Reading or creating datasets

Reading from a file

The dataset package and other contribution packages provide various classes to read and standardize the format and content of EO data products. To each EO data product type should correspond a specific class in dataset to read its content. Some of these classes, such as the NCDataset for CF compliant NetCDF files, can read a wide range of EO products sharing similar format conventions. Each class derives from the main Dataset base class and inherits all its methods.

To read data from a file, first instantiate a dataset object of the corresponding class, specifying the path to this file. For instance, let’s create a dataset object from a Mercator Ocean Model file (test file available at ftp://ftp.ifremer.fr/ifremer/cersat/projects/cerbere/test_data/NCDataset/mercatorpsy4v3r1_gl12_hrly_20200219_R20200210.nc ). It is a CF compliant NetCDF file and we can then use the |NCDataset] class:

>>> import cerbere
>>> # instantiate the dataset object with the file path as argument
>>> dst = cerbere.open_dataset(
>>> ... 'NCDataset', "mercatorpsy4v3r1_gl12_hrly_20200219_R20200210.nc")

or, directly importing the NCDataset class:

>>> from cerbere.dataset.ncdataset import NCDataset
>>> # instantiate the dataset object with the file path as argument
>>> dst = NCDataset("mercatorpsy4v3r1_gl12_hrly_20200219_R20200210.nc")
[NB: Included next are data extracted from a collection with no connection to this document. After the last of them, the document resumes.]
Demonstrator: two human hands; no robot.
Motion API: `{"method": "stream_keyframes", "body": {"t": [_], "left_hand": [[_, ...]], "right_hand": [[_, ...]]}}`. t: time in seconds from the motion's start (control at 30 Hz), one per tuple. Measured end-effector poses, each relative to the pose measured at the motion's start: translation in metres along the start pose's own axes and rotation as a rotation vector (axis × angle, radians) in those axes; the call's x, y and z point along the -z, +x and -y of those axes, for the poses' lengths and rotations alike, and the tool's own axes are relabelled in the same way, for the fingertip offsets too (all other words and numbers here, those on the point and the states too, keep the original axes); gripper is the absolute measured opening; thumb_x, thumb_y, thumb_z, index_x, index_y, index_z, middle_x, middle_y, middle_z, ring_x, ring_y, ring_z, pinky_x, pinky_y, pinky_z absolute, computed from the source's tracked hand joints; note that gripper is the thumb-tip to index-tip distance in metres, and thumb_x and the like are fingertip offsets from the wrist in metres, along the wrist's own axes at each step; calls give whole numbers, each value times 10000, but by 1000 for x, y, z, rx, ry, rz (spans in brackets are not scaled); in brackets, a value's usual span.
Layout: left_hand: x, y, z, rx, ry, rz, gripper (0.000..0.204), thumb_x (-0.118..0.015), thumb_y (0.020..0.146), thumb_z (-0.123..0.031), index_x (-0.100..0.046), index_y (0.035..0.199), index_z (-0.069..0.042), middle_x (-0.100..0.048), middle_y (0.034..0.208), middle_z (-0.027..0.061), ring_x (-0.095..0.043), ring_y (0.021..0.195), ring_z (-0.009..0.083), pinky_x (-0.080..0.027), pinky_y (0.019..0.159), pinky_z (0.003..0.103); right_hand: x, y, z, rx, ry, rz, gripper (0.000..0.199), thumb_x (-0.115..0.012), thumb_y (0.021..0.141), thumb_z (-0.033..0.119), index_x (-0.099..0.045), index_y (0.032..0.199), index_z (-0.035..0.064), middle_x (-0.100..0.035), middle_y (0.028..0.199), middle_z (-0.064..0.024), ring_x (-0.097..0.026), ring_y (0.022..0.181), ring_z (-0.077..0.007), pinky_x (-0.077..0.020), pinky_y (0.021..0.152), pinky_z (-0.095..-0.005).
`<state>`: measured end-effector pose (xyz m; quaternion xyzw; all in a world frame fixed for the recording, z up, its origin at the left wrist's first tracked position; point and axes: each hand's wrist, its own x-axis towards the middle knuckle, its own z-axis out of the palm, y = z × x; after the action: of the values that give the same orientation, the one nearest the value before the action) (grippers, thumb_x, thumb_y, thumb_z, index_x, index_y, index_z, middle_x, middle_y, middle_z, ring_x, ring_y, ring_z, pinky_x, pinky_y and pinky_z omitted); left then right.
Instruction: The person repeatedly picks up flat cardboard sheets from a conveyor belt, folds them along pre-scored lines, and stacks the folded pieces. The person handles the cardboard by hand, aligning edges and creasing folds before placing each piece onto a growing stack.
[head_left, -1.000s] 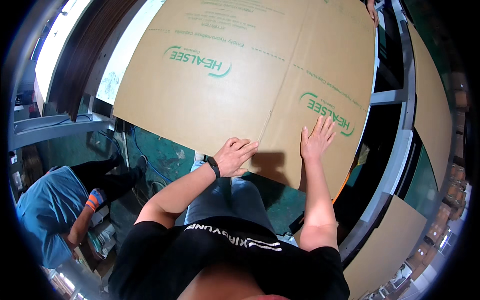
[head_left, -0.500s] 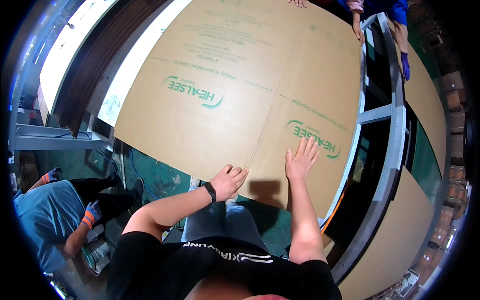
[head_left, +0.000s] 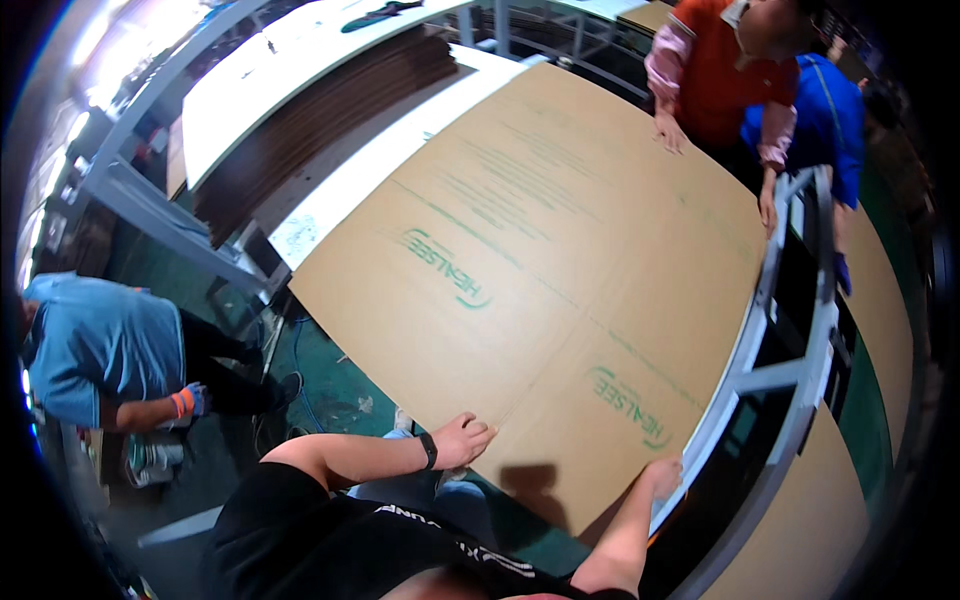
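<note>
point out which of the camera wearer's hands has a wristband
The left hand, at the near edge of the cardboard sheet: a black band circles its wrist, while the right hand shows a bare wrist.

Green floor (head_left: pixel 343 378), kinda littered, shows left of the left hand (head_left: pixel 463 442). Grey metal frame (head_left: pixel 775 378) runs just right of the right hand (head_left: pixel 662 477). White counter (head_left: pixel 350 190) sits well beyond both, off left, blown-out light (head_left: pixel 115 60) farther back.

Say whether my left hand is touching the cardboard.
Touching. The head view shows the left hand resting on the near edge of the cardboard.
</note>
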<state>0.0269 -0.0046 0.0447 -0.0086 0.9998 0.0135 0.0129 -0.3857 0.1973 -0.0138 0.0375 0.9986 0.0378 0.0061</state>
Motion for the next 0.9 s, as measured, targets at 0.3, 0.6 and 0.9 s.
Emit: {"method": "stream_keyframes", "body": {"t": [0.3, 0.6, 0.9], "left_hand": [[2, -1, -8, 7, -32, 64, 355, -555, 806, -225, -622, 1107, -49, -482, 1337, 148, -485, 1163, 232, -395, 942, 493], [-13, 12, 5, -54, 28, -55, 363, -587, 748, -255, -649, 1036, -42, -548, 1258, 148, -556, 1053, 242, -454, 847, 495], [-33, 1, -16, 7, -62, 45, 427, -574, 780, -165, -588, 1172, 4, -503, 1295, 160, -508, 1132, 292, -377, 967, 529]], "right_hand": [[7, 101, 69, -123, 481, 278, 642, -213, 993, 463, -620, 1126, -15, -620, 1142, -246, -572, 1062, -436, -435, 913, -528], [-48, 108, 42, -57, -44, -99, 252, -447, 939, 214, -638, 814, 107, -687, 741, -80, -696, 638, -253, -559, 476, -406], [-48, 108, 10, -12, 1049, 217, 492, -510, 906, 369, -553, 1235, 5, -554, 1241, -206, -513, 1165, -391, -408, 982, -461]]}}
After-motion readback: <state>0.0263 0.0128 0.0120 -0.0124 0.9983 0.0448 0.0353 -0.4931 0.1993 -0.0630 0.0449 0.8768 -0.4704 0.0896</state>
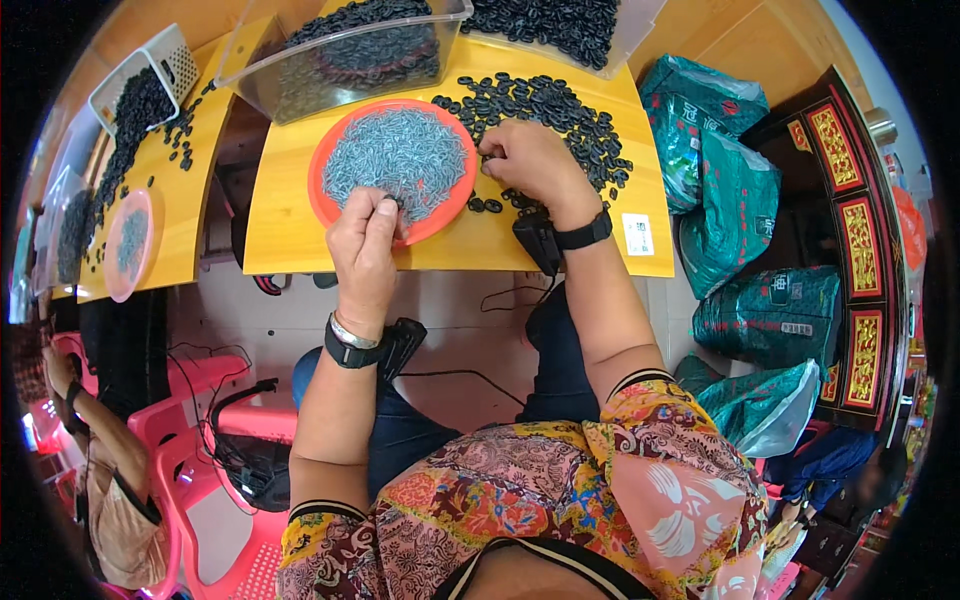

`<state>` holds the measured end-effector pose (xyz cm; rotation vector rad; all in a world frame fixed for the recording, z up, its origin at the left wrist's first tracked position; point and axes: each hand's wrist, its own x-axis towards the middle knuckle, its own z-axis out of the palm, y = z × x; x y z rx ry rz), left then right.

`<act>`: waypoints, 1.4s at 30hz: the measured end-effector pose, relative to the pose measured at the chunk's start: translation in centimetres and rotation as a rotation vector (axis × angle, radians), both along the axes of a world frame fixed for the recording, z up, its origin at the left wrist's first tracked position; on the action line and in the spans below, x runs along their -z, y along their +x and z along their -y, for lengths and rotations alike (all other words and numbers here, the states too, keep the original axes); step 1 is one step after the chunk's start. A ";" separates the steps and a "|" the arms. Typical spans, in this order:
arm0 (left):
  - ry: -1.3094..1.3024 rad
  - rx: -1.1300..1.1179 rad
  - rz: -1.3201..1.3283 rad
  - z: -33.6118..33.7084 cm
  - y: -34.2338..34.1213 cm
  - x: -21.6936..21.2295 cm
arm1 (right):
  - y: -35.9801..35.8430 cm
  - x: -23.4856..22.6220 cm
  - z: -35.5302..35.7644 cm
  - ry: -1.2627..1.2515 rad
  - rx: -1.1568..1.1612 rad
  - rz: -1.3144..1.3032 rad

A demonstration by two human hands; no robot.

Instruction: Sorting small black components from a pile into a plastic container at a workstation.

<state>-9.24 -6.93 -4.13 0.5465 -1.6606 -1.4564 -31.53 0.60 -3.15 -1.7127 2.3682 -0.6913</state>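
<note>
My left hand (361,245) is closed in a pinch over the near rim of a round red plate (319,185). A small black piece (388,207) shows at its thumb tip. Heaped in the plate are many thin, silvery screw-like pieces (395,150). My right hand (540,165) is just right of the plate, at the near left side of a spread of small black oval pieces (585,125). Its fingers are curled together, and what they hold, if anything, is hidden. Both wrists wear black straps with a dark device.
A clear bin (340,70) and another clear bin (610,45), both full of black pieces, stand at the back of the yellow table (290,215). Green sacks (735,200) lie to the right. Another person's arm (110,440) shows at far left by pink chairs (190,480).
</note>
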 end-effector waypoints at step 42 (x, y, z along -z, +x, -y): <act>0.007 0.019 0.001 -0.2 0.2 -0.3 | 3.5 -2.4 0.6 -0.400 -0.112 0.574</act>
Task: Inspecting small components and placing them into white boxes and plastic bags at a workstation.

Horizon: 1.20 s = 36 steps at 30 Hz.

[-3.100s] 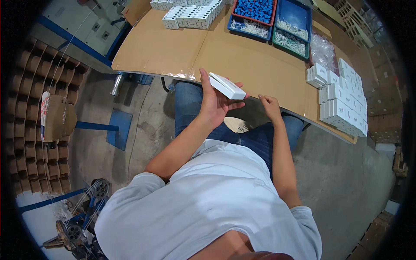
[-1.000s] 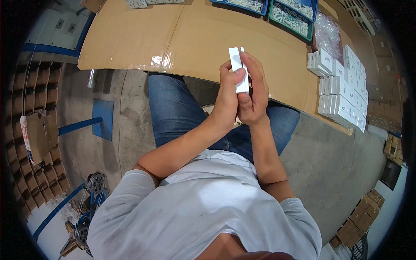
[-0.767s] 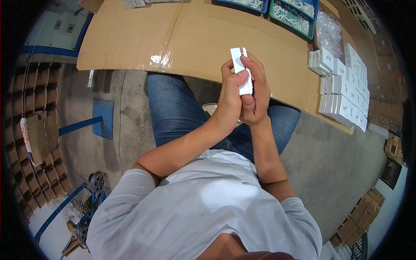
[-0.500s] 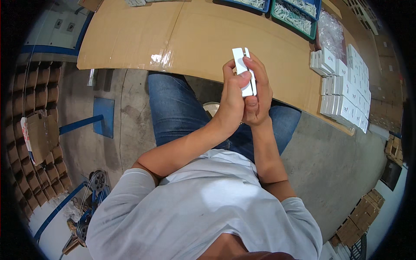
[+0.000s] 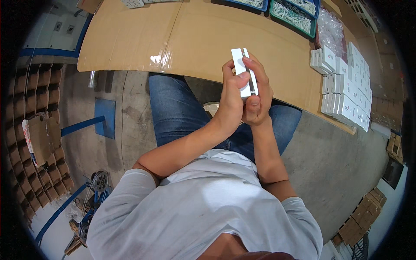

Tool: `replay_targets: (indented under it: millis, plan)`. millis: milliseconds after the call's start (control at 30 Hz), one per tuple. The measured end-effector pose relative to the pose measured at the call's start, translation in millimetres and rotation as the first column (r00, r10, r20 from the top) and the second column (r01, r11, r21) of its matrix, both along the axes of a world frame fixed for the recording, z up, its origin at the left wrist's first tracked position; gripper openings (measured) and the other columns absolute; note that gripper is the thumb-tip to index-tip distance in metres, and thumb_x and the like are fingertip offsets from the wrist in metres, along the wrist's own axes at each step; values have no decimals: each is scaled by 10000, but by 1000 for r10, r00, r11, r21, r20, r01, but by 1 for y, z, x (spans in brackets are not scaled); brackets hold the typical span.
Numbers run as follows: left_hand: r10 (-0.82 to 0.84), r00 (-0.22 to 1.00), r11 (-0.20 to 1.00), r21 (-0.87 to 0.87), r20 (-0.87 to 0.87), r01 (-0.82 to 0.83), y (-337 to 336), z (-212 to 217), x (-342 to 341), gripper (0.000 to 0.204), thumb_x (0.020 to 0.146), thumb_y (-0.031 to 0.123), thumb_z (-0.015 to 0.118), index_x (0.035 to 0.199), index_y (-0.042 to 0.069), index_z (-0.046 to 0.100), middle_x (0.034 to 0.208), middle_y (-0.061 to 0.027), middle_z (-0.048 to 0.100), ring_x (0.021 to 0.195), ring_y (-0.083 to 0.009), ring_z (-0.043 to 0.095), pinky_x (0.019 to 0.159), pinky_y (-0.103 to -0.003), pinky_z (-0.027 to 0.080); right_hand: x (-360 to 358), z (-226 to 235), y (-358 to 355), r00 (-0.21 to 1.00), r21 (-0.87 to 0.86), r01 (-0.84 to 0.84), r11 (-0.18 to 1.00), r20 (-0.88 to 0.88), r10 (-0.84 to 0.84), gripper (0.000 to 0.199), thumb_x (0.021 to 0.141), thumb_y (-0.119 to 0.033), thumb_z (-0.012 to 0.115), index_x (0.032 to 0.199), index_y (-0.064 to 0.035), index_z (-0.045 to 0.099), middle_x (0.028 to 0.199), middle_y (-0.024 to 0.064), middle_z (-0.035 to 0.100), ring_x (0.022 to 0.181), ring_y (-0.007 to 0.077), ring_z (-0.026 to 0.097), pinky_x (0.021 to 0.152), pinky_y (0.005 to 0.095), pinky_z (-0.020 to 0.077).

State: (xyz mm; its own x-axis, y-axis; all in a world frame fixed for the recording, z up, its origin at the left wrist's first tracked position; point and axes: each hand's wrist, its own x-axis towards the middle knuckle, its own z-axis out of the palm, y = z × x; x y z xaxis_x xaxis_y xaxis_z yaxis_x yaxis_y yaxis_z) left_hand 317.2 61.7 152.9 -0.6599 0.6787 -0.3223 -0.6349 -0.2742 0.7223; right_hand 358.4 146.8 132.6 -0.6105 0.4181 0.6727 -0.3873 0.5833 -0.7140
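Above the table's near edge I hold a slim white box (image 5: 237, 61) between both hands, its long side pointing away from me. A dark strip runs down the box's right side, between its white edges. My left hand (image 5: 231, 96) is closed round the left side, thumb pressed on the white face. On the right side my right hand (image 5: 262, 91) has its fingers wrapped round the box, with the thumb low at its near end. My palms and fingers hide the underside and part of the near end.
A cardboard-covered table (image 5: 208, 47) spans the front. Stacked white boxes (image 5: 346, 97) stand at its right end, beside clear plastic wrap (image 5: 331, 32). A green bin (image 5: 292, 19) of small white pieces and a blue bin (image 5: 247, 3) sit at the back.
The narrow gap along the white box's right side now shows as a wider dark strip, and the box has tilted slightly. Both hands stay in nearly the same place.
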Motion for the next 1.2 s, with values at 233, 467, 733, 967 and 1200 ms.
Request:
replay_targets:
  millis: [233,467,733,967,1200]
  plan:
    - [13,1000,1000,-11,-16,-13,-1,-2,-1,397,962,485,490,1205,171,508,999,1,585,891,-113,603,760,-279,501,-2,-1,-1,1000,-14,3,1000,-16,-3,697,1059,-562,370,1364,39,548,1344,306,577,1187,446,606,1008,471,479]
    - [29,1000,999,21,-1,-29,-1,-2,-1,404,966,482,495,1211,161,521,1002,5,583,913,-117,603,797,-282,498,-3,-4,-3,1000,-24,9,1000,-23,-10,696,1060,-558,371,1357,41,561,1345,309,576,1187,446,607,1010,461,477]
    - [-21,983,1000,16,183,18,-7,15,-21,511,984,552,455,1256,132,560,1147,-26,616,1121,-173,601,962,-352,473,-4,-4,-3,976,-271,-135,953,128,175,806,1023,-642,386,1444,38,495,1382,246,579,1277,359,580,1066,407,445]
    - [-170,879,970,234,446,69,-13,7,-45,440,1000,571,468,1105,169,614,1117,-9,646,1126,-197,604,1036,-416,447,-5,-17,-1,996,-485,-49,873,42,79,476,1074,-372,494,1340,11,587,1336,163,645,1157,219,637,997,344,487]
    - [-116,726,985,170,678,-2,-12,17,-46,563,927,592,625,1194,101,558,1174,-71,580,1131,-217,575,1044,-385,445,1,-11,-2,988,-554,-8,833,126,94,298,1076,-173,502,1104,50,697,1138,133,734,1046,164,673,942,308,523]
Print the dataset description:

>>> print(dst)

A Dataset can also be created from a list of files.

Creating a new dataset

A Dataset class object (or from an inherited class in dataset package) can be created in memory without pre-existing file. A Dataset object can be created in different ways:

  • from a xarray Dataset object

  • using xarray data_vars, coords, attrs arguments

  • from a dict, using xarray syntax (as in xarray from_dict())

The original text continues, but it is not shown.